L’Europe des six étant fondée exclusivement sur le marché, le social a donc constitué pour le syndicalisme combinant luttes revendicatives et négociations « à chaud » plus un énorme défi prenant le sens du dépassement du cadre existant qu’un « modèle social » existant à respecter . Lequel "modèle social" semble alors plus relever de l’idéal, ou plus exactement d’une utopie concrète qui part de l’extrapolation des droits conquis dans les Etats « Providences » de l’après-guerre ou dans le tout premier Etat soviétique . Pour que le bilan soit positif, les conquêtes sociales doivent peser nettement plus que les reculs et les défaites .

Par contre pour la CES le modèle social valorisé et défendu est compris d’une part comme ajout d’une « dimension sociale » à une société de marché existante et d’autre part comme contradictoire c’est à dire intrinsèquement porteur d’une dynamique interne mais limitée à l’amélioration du cadre existant . On retrouve ici le principe de « la fin de l’Histoire » de Fukuyama .

4 - Un syndicalisme de mobilisation pour l’accompagnement social .

Quid du syndicalisme de mobilisation ? Ce type de syndicalisme existe bien au niveau européen mais est-il à la hauteur des enjeux ? Car un syndicalisme de mobilisation n’est pas bon en soi . Il n’est pas nécessairement un syndicalisme de transformation sociale prenant appui sur les revendications salariales et sociales . Il peut simplement être instrumentalisé et borné dans sa dynamique profonde pour venir en appui de négociations en cours, négociations inscrites dans les limites de l’accompagnement social du libéralisme .

Comme le rappelle JF Trogrlic le syndicalisme de mobilisation de la CES se limite « aux manifestations allant de Porto à Bruxelles, de Nice à Barcelone » . Alors que ces mobilisations sont jugées comme un enjeux fort pour l‘avenir par le syndicalisme « lutte de classes » et les altermondialistes, le leader cfdtiste cache mal qu‘il n‘est que secondaire dans la conception de la CES . La CES préfèrerait avoir des partenaires alteuropéistes « plus mûrs et plus responsables » . Une certaine appréciation de l’évolution actuelle tend à confirmer des changements dans le mode d‘action des alter mondialistes (cf article Télérama).

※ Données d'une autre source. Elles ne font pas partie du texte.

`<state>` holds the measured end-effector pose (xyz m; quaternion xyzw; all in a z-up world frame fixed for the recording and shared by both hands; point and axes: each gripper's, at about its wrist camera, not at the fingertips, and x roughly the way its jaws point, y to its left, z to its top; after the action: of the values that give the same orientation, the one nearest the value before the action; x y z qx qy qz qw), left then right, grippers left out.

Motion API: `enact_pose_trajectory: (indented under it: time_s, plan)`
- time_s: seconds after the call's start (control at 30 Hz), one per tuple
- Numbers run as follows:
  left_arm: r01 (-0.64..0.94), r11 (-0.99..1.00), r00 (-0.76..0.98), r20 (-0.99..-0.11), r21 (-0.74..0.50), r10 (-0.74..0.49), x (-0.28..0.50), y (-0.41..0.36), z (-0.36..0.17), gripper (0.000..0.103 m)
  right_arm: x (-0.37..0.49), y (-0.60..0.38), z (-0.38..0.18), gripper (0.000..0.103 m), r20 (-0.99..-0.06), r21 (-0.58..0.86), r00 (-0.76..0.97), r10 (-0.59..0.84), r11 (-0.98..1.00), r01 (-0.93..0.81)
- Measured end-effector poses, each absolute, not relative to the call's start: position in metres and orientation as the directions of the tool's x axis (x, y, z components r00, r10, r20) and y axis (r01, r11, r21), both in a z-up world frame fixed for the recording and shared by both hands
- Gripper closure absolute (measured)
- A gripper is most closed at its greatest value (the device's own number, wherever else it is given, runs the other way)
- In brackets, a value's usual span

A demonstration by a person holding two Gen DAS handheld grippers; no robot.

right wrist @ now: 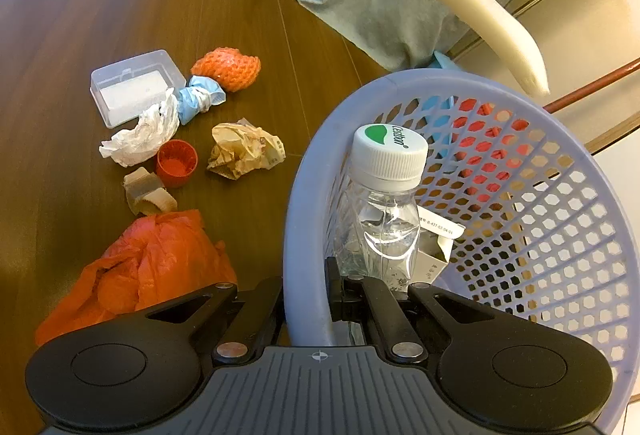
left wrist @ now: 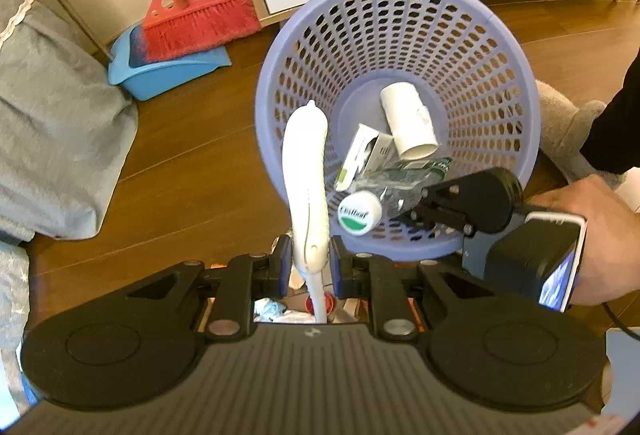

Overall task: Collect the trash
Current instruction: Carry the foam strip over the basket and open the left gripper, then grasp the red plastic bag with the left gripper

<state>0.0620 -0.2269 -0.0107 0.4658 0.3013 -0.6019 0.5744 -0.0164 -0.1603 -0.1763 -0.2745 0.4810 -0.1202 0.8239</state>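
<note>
My left gripper (left wrist: 310, 262) is shut on a white curved plastic piece (left wrist: 306, 171), which pokes up over the rim of the tilted purple basket (left wrist: 516, 47). The same piece (right wrist: 496, 23) hangs above the basket in the right wrist view. My right gripper (right wrist: 306, 295) is shut on the basket's rim (right wrist: 304, 203), one finger inside and one outside. A clear bottle (right wrist: 384, 211) with a white cap, a white tube (left wrist: 408, 119) and a small carton (left wrist: 360, 155) lie in the basket. The right gripper (left wrist: 412, 211) shows at the near rim, held by a hand (left wrist: 592, 235).
Trash on the wooden floor left of the basket: a clear plastic box (right wrist: 132, 87), orange net (right wrist: 228, 69), blue wad (right wrist: 200, 97), white crumpled paper (right wrist: 144, 133), red cap (right wrist: 177, 163), brown crumpled paper (right wrist: 244, 151), orange bag (right wrist: 152, 267). A red broom (left wrist: 196, 19) and blue dustpan (left wrist: 168, 71) stand by the wall.
</note>
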Motion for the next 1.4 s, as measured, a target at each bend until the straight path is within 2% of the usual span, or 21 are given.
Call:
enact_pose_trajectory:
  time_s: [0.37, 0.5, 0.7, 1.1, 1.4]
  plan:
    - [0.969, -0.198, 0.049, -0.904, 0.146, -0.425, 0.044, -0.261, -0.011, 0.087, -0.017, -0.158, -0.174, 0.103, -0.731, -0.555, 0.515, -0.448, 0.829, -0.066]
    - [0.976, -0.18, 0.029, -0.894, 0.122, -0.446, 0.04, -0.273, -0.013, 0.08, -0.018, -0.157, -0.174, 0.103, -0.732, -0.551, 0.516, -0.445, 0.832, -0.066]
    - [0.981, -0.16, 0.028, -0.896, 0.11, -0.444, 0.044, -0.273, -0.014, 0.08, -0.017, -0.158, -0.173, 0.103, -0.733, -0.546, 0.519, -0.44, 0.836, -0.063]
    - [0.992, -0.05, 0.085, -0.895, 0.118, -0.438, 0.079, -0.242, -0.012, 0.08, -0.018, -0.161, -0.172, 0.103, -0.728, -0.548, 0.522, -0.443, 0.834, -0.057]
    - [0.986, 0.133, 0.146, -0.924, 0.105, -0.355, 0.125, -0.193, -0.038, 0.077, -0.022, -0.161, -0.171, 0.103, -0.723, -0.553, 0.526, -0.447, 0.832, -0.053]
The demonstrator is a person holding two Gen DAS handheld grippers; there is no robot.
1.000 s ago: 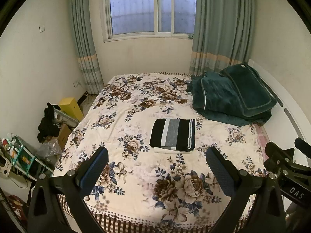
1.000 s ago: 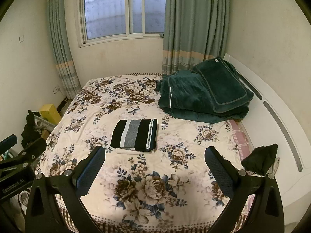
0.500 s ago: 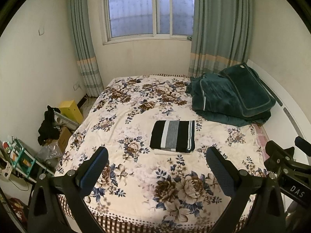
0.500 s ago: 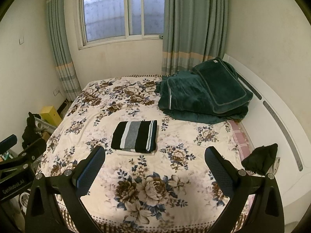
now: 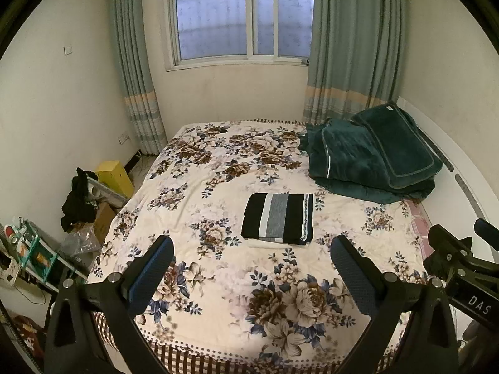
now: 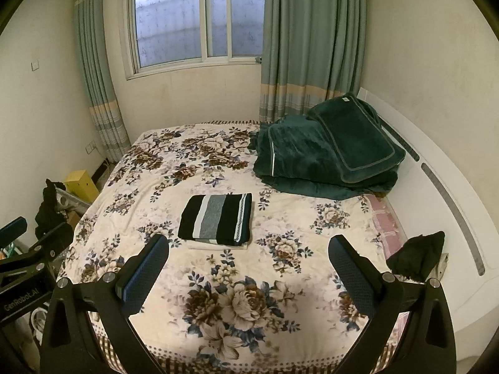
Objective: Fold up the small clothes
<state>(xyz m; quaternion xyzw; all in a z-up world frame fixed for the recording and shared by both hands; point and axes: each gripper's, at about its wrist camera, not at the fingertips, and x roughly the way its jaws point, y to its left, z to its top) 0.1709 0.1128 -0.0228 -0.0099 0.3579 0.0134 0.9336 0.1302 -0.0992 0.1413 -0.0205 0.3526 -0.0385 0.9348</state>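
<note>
A folded garment with black, white and grey stripes (image 5: 279, 218) lies on a folded white piece in the middle of the flowered bed (image 5: 218, 168); it also shows in the right wrist view (image 6: 216, 219). My left gripper (image 5: 251, 257) is open and empty, held above the bed's near edge, well short of the stack. My right gripper (image 6: 249, 257) is open and empty too, at the same distance. A crumpled black garment (image 6: 416, 260) lies at the bed's right edge by the white headboard.
A folded dark green blanket (image 5: 371, 159) with a pillow sits at the bed's far right. A yellow box (image 5: 113, 176), black clothes on a rack (image 5: 78, 201) and a cluttered shelf (image 5: 28, 249) stand on the floor at left. Window and curtains stand behind.
Both grippers have drawn back and risen a little, so the bed and the folded stack look slightly farther away. The stack has not moved. Both grippers stay open.
</note>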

Ajoutons que ce syndicalisme de mobilisation et de manifestation m^me avec des perspectives réduites à des modifications marginales de la construction européenne n’a pu voir le jour qu’avec la présence de la CGT dans la CES et sous la pression du mouvement alter mondialiste, notamment d’ATTAC, un mouvement beaucoup plus revendicatif que celui de la CES.

Pour conclure :

Les projets syndicaux se distinguent en fonction du cadre global qui sert de référence à l’ensemble du mouvement social et politique . Alors que le projet syndical de la CES semble bien inscrit dans l’alternance politique, celui du mouvement alter mondialiste et de sa composante syndicale se veut plus inscrit lui dans la perspective de la nécessaire alternative altermondialiste.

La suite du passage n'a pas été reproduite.